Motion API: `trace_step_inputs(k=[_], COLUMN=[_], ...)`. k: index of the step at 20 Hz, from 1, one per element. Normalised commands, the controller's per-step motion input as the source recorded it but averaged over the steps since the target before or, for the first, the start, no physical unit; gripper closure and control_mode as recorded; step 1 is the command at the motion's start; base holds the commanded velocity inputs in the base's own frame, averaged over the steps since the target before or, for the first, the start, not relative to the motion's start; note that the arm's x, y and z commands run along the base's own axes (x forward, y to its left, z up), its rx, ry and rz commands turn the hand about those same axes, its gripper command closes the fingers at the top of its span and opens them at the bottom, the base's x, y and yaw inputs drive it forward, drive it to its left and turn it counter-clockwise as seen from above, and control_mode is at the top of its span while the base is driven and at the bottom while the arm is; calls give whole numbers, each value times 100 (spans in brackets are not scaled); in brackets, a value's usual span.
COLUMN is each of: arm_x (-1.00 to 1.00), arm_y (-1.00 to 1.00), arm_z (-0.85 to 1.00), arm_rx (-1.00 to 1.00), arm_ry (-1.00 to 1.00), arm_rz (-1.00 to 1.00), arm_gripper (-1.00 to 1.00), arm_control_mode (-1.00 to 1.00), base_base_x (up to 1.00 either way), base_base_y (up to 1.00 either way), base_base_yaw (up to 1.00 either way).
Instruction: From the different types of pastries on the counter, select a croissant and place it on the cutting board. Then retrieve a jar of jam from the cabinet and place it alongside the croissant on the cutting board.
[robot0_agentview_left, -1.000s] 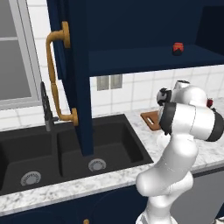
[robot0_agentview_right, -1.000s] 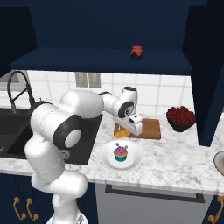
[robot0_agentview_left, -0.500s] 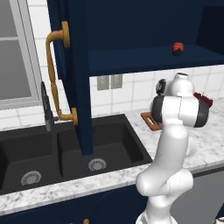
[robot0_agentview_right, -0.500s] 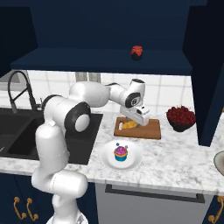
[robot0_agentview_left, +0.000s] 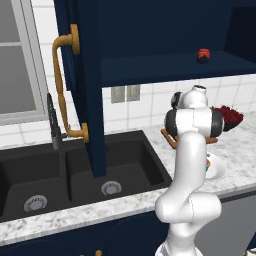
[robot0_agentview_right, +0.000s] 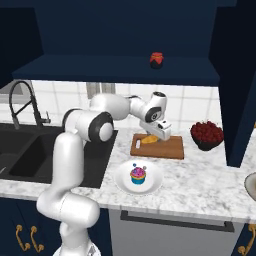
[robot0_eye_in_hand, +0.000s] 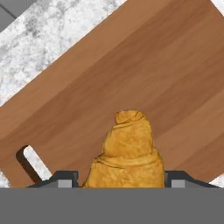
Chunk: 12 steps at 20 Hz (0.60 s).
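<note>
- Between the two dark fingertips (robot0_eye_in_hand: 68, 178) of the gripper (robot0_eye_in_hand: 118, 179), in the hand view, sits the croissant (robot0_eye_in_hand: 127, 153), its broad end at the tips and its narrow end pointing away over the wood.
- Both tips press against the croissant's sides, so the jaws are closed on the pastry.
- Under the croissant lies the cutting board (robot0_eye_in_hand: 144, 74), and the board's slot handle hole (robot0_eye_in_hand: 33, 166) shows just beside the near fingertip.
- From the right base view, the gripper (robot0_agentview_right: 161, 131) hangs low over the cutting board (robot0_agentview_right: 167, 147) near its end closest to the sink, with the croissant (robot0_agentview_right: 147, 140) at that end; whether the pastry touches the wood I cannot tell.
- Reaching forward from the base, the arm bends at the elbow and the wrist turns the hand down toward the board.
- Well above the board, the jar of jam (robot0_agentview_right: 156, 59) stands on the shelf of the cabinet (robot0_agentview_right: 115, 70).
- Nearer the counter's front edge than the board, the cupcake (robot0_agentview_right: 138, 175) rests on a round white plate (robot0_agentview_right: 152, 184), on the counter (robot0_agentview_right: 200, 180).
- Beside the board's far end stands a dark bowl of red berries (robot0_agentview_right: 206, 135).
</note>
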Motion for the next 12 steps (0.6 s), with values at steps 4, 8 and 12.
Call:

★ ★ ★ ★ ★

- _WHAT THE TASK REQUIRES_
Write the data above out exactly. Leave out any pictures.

- _ANSWER SPACE_
Motion API: `trace_step_inputs(k=[_], COLUMN=[_], ...)`. k: index of the step at 20 Hz, from 1, one per element. Normalised commands, the controller's per-step motion input as the source recorded it but averaged over the steps since the target before or, for the first, the start, no physical unit; gripper closure and control_mode as recorded; step 1 is the command at the motion's start; base holds the commanded velocity inputs in the base's own frame, averaged over the steps since the target before or, for the first, the start, not relative to the motion's start; note that the arm's x, y and z commands run along the base's own axes (x forward, y to its left, z up), its rx, ry and rz commands turn the hand about those same axes, its gripper command closes the fingers at the top of its span and opens them at the bottom, the base's x, y and yaw inputs drive it forward, drive it to its left and turn it counter-clockwise as seen from above, and control_mode is at the top of its span while the base is driven and at the bottom while the arm is; calls give whole numbers, each value times 100 (spans in brackets are not scaled); in brackets, a value's usual span.
COLUMN is each of: arm_x (-1.00 to 1.00), arm_y (-1.00 to 1.00), arm_z (-0.85 to 1.00), arm_rx (-1.00 to 1.00), arm_ry (-1.00 to 1.00), arm_rz (-1.00 to 1.00), arm_gripper (-1.00 to 1.00), arm_control_mode (-1.00 to 1.00), base_base_x (up to 1.00 either way), base_base_y (up to 1.00 either way), base_base_yaw (up to 1.00 either way).
Instruction: From the different types of pastries on the counter, select a croissant and place it on the cutting board. Then retrieve a jar of jam from the cabinet and place it alongside the croissant on the cutting board.
[robot0_agentview_left, -1.000s] 
[robot0_agentview_right, -1.000s] 
[robot0_agentview_left, -0.500s] 
[robot0_agentview_right, -0.500s] 
[robot0_agentview_left, +0.000s] 
[robot0_agentview_right, +0.000s] 
[robot0_eye_in_hand, +0.000s] 
Chunk: 12 steps at 20 Hz (0.60 s).
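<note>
- Between the two dark fingertips (robot0_eye_in_hand: 68, 178) of the gripper (robot0_eye_in_hand: 118, 179), in the hand view, sits the croissant (robot0_eye_in_hand: 127, 153), its broad end at the tips and its narrow end pointing away over the wood.
- Both tips press against the croissant's sides, so the jaws are closed on the pastry.
- Under the croissant lies the cutting board (robot0_eye_in_hand: 144, 74), and the board's slot handle hole (robot0_eye_in_hand: 33, 166) shows just beside the near fingertip.
- From the right base view, the gripper (robot0_agentview_right: 161, 131) hangs low over the cutting board (robot0_agentview_right: 167, 147) near its end closest to the sink, with the croissant (robot0_agentview_right: 147, 140) at that end; whether the pastry touches the wood I cannot tell.
- Reaching forward from the base, the arm bends at the elbow and the wrist turns the hand down toward the board.
- Well above the board, the jar of jam (robot0_agentview_right: 156, 59) stands on the shelf of the cabinet (robot0_agentview_right: 115, 70).
- Nearer the counter's front edge than the board, the cupcake (robot0_agentview_right: 138, 175) rests on a round white plate (robot0_agentview_right: 152, 184), on the counter (robot0_agentview_right: 200, 180).
- Beside the board's far end stands a dark bowl of red berries (robot0_agentview_right: 206, 135).
</note>
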Motion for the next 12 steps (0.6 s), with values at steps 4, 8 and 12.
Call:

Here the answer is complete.